• About this task
Every line of the records below from the line with "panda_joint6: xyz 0" up to and including the line with "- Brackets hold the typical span" must be reproduced exactly, and no line outside that range.

Stored dataset items:
# # # # #

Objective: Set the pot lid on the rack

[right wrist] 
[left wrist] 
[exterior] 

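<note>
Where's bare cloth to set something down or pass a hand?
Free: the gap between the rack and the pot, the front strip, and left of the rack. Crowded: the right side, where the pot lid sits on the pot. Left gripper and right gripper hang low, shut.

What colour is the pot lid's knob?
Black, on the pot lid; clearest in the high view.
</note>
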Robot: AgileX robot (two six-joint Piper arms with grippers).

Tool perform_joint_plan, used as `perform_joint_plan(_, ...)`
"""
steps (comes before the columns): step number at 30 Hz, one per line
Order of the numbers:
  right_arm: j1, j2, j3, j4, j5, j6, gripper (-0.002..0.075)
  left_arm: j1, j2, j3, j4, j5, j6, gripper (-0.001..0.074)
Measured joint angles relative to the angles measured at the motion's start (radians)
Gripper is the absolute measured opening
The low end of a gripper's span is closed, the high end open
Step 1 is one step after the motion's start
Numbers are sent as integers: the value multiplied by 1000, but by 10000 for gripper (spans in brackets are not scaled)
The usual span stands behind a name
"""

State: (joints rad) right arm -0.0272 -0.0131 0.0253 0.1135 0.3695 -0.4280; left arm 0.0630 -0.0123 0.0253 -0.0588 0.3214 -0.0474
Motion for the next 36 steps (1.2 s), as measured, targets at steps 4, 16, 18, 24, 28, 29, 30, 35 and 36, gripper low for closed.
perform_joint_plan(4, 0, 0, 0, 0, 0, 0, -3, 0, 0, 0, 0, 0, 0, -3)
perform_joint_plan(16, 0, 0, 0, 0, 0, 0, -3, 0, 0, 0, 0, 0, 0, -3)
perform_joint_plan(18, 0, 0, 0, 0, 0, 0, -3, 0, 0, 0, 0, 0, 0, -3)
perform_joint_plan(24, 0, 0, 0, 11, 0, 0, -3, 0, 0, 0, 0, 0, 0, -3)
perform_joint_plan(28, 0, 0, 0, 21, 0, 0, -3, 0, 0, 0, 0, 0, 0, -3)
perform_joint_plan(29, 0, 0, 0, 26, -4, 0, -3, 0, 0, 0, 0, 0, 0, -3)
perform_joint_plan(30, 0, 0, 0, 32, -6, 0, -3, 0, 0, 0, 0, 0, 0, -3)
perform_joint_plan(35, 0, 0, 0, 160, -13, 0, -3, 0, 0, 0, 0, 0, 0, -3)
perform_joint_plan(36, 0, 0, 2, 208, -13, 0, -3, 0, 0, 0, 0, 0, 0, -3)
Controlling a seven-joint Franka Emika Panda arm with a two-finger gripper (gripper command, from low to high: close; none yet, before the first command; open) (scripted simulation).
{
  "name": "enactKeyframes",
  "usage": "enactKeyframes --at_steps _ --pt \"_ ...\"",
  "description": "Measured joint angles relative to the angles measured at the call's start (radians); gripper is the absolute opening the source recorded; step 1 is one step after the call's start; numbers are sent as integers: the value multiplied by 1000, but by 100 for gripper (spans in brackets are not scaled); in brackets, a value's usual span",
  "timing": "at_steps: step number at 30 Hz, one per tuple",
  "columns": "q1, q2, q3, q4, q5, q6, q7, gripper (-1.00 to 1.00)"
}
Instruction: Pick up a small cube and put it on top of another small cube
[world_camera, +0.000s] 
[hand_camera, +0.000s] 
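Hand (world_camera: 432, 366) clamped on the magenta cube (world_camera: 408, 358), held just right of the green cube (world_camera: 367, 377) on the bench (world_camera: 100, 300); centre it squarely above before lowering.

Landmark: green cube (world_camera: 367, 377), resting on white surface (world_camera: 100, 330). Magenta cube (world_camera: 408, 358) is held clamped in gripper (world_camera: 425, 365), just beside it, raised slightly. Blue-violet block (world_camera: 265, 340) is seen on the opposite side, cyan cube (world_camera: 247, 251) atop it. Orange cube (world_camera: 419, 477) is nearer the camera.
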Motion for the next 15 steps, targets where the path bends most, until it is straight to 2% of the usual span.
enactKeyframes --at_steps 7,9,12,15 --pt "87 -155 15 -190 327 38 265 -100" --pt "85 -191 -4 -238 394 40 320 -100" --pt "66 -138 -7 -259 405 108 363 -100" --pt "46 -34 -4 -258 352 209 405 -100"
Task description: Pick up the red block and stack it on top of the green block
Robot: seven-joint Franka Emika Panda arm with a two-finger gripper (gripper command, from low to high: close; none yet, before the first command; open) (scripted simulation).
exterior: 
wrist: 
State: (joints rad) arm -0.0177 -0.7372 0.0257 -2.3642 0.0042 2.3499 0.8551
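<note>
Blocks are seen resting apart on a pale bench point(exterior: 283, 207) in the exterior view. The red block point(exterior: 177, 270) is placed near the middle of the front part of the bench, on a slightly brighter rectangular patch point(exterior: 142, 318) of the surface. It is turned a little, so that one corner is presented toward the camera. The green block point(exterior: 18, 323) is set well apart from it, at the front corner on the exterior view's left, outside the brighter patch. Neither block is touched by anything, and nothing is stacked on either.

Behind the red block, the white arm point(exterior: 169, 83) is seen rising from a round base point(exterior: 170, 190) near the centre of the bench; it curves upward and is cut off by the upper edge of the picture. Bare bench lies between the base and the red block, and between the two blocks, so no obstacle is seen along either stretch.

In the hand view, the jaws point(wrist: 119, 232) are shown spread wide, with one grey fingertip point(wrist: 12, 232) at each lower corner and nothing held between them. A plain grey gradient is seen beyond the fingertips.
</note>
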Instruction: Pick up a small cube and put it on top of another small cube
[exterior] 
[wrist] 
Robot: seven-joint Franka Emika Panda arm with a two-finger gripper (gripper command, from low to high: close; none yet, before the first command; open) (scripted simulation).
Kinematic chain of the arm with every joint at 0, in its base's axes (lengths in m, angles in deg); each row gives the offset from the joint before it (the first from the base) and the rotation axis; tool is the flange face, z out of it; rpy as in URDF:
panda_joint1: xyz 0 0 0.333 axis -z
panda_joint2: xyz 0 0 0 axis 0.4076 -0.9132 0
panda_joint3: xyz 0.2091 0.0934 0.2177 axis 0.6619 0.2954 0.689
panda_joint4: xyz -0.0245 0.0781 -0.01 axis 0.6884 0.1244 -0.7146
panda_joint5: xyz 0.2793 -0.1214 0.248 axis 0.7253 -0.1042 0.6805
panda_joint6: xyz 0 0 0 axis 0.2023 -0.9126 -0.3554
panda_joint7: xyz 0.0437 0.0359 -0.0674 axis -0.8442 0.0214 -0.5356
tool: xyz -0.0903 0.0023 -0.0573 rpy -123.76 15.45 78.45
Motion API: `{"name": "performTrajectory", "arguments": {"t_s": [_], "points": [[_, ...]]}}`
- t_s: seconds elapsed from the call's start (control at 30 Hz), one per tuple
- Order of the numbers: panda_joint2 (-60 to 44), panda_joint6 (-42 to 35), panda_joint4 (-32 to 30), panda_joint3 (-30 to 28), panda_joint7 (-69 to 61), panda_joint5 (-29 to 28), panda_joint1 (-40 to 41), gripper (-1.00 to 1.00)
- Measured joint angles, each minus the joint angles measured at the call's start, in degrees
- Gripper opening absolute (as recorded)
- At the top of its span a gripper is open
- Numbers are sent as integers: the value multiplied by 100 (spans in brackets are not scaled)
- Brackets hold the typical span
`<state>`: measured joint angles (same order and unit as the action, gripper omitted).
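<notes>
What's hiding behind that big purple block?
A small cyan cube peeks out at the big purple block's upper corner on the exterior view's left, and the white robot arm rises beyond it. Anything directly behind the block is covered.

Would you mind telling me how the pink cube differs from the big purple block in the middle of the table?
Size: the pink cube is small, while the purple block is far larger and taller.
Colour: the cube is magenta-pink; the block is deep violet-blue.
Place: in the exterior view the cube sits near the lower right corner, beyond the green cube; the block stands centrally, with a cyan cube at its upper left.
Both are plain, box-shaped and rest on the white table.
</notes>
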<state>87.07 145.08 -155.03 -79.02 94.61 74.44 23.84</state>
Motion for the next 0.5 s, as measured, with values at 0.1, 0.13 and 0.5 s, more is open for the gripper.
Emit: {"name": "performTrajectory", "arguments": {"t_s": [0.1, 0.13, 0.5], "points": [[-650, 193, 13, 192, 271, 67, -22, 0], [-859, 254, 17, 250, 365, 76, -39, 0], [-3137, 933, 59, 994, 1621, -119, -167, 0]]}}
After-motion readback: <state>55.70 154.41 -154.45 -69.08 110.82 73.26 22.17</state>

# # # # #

• Exercise solution
panda_joint6: xyz 0 0 0 axis 0.2023 -0.9126 -0.3554
panda_joint7: xyz 0.0437 0.0359 -0.0674 axis -0.8442 0.0214 -0.5356
tool: xyz -0.0903 0.0023 -0.0573 rpy -123.76 15.45 78.45
Motion API: `{"name": "performTrajectory", "arguments": {"t_s": [_], "points": [[_, ...]]}}`
- t_s: seconds elapsed from the call's start (control at 30 Hz), one per tuple
- Order of the numbers: panda_joint2 (-60 to 44), panda_joint6 (-42 to 35), panda_joint4 (-32 to 30), panda_joint3 (-30 to 28), panda_joint7 (-69 to 61), panda_joint5 (-29 to 28), panda_joint1 (-40 to 41), gripper (-1.00 to 1.00)
- Measured joint angles, each minus the joint angles measured at the call's start, in degrees
- Gripper opening absolute (as recorded)
- At the top of its span a gripper is open
- Numbers are sent as integers: the value multiplied by 100 (spans in brackets are not scaled)
- Brackets hold the typical span

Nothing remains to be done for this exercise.